The planet orbits within its star’s inner magnetosphere. The 450 K temperature mentioned is a “thermal equilibrium” temperature. It revolves around its host star once every 1.47 Earth days, crossing its face from our perspective. As a result, it is the third closest known “transiting” alien world and the only one that orbits a red dwarf with a measured mass.

It is thought to be dominated by a rocky core, but the exact mass is unknown. If the orbit is oriented in such a way that we see it nearly face-on, the planet could be significantly more massive than the lower limit. If that’s the case, it could have attracted a gas envelope like Uranus or Gliese 436 b.

Furthermore, the discovery team determined that Gliese 176 b has a likely surface temperature of around 800 degrees Fahrenheit (430 degrees Celsius) — probably cool enough to support an atmosphere but hot enough to be studied from afar. CARMENES discovers planets using the “radial velocity” method, which detects slight wobbles in a star’s motion caused by the gravitational tug of an orbiting world. The instrument detected a wobble with Gliese 486, which occurs every 1.47 Earth days.

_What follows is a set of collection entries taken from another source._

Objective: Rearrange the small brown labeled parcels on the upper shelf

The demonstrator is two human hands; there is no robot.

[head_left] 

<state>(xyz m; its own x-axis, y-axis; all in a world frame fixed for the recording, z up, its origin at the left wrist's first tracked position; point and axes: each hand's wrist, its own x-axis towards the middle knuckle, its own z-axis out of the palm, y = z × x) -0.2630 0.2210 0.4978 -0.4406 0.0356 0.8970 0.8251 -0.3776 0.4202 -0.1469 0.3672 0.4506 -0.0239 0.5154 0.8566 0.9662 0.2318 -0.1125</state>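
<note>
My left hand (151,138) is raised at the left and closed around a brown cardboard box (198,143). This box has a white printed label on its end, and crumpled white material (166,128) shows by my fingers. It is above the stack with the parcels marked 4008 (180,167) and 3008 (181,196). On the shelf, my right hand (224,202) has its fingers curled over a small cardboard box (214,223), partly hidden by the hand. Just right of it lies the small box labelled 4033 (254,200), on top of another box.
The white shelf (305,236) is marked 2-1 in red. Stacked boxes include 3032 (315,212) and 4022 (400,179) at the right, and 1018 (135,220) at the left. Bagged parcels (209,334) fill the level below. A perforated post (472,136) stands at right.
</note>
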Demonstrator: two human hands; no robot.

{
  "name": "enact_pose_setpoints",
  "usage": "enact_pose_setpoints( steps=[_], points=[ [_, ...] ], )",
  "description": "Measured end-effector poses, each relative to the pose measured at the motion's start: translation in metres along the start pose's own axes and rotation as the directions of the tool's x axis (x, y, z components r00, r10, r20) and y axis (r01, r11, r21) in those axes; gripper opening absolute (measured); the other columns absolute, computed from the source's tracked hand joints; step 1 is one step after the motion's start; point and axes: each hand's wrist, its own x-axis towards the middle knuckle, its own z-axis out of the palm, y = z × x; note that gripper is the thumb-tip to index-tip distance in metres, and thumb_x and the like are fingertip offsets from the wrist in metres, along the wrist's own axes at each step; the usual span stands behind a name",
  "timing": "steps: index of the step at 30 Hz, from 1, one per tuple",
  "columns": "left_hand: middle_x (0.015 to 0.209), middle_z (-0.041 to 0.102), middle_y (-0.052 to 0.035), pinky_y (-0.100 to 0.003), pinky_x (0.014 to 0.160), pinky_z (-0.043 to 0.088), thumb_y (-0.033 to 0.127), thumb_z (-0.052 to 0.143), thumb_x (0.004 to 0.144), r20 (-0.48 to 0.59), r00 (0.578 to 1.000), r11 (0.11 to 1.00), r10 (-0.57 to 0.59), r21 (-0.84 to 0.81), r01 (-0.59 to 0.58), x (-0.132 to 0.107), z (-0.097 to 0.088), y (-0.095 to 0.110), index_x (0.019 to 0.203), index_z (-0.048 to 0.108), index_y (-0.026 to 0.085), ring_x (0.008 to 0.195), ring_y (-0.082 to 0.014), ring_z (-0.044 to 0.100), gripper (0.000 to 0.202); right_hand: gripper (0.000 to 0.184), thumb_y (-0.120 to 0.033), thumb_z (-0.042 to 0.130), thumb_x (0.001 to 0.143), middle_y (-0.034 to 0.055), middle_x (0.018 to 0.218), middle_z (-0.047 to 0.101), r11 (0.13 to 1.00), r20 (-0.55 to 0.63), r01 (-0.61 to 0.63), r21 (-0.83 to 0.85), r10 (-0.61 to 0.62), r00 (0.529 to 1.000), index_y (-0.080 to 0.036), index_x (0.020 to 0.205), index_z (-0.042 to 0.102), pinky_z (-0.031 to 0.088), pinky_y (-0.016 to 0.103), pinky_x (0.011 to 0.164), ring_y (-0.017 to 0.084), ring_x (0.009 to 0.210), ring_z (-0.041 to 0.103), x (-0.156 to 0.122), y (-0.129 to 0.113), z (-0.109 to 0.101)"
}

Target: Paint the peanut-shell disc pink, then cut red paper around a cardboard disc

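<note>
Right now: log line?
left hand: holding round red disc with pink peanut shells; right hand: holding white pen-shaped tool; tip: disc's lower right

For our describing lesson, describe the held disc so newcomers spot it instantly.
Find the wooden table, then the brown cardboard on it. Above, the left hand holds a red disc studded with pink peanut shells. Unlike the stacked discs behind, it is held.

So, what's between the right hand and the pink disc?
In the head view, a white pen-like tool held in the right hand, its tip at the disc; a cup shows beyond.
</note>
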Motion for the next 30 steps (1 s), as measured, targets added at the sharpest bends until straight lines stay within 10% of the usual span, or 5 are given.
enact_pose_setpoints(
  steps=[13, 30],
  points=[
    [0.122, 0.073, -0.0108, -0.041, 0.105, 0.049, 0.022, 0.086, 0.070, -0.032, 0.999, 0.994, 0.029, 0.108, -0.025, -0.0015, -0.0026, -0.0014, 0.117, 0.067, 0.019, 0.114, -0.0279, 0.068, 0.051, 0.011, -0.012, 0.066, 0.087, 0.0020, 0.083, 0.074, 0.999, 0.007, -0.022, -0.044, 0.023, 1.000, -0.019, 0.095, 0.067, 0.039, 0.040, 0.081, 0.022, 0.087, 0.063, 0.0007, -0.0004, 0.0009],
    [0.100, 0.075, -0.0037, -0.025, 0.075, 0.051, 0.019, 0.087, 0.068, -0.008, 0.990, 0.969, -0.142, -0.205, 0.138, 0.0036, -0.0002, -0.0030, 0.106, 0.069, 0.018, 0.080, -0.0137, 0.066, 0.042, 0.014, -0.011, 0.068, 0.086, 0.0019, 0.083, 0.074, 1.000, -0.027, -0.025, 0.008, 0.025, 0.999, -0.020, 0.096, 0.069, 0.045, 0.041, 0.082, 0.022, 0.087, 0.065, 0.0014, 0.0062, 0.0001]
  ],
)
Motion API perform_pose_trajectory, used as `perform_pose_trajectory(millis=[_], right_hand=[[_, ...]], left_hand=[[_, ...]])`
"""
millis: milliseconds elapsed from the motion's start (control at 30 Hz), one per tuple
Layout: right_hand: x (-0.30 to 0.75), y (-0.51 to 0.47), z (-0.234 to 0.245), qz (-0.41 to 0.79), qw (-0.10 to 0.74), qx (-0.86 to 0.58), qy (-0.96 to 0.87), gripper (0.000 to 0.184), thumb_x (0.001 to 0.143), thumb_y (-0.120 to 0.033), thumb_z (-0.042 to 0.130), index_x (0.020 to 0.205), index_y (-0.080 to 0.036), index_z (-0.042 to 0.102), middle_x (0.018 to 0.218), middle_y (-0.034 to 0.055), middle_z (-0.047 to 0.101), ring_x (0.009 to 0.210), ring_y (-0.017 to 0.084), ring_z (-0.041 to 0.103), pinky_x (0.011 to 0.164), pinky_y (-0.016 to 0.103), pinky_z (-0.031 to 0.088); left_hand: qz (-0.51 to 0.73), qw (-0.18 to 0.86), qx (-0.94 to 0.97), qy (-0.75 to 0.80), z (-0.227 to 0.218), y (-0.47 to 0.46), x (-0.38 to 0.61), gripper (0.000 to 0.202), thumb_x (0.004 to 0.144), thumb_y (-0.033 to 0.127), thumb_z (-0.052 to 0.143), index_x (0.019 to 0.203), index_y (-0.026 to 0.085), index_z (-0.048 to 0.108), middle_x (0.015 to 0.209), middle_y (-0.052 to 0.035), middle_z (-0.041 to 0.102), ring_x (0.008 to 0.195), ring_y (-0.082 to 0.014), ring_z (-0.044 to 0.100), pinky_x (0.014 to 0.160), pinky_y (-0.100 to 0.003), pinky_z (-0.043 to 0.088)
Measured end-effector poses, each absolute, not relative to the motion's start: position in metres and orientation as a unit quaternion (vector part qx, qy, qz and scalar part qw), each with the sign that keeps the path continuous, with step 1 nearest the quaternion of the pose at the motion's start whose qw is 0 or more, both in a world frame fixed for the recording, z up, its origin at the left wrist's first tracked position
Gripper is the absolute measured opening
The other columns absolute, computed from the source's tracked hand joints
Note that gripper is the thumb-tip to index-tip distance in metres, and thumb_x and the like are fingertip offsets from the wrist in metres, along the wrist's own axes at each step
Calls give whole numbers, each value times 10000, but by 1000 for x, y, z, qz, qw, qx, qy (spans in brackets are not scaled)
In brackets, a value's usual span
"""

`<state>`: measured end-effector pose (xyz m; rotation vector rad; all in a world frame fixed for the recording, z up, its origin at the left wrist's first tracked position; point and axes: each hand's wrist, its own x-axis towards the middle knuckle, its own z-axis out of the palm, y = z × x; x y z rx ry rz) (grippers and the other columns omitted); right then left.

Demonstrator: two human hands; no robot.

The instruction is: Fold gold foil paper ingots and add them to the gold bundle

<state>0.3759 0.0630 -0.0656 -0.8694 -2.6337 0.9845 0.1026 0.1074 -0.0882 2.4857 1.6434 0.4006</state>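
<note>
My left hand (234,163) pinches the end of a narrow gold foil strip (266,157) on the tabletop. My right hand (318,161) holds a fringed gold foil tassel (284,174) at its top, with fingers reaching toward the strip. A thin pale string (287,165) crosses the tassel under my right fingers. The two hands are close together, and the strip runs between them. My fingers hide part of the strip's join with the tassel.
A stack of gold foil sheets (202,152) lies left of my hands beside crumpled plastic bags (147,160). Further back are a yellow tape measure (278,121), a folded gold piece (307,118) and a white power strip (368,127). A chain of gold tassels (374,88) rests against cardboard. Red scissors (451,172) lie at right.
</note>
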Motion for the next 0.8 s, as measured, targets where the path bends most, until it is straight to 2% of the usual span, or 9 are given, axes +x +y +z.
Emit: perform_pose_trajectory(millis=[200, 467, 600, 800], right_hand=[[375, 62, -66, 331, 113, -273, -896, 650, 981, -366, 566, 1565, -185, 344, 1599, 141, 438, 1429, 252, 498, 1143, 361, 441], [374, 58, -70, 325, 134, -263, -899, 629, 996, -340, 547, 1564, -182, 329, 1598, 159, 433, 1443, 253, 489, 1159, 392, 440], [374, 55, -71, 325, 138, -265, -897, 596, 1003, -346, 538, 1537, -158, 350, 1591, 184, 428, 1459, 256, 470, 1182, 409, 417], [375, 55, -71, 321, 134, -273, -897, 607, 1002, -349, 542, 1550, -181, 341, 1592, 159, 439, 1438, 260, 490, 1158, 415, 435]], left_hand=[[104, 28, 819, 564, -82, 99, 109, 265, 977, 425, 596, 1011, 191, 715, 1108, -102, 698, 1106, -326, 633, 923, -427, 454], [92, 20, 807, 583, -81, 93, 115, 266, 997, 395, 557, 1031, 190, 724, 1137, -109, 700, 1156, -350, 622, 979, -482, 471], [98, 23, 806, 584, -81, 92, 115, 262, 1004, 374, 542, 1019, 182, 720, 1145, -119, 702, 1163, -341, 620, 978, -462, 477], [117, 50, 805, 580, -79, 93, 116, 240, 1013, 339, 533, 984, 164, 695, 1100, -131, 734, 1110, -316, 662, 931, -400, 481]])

The surface temperature, on the other hand, is closer to that of Venus, so Gliese 176 b isn’t a good candidate for life as we know it, according to Trifonov, who envisions a world “hot and dry, interspersed with volcanos and glowing lava rivers.” Future observations of Gliese 176 b will help us understand how well rocky planets can hold their atmospheres, what they’re made of, and how stellar radiation affects them.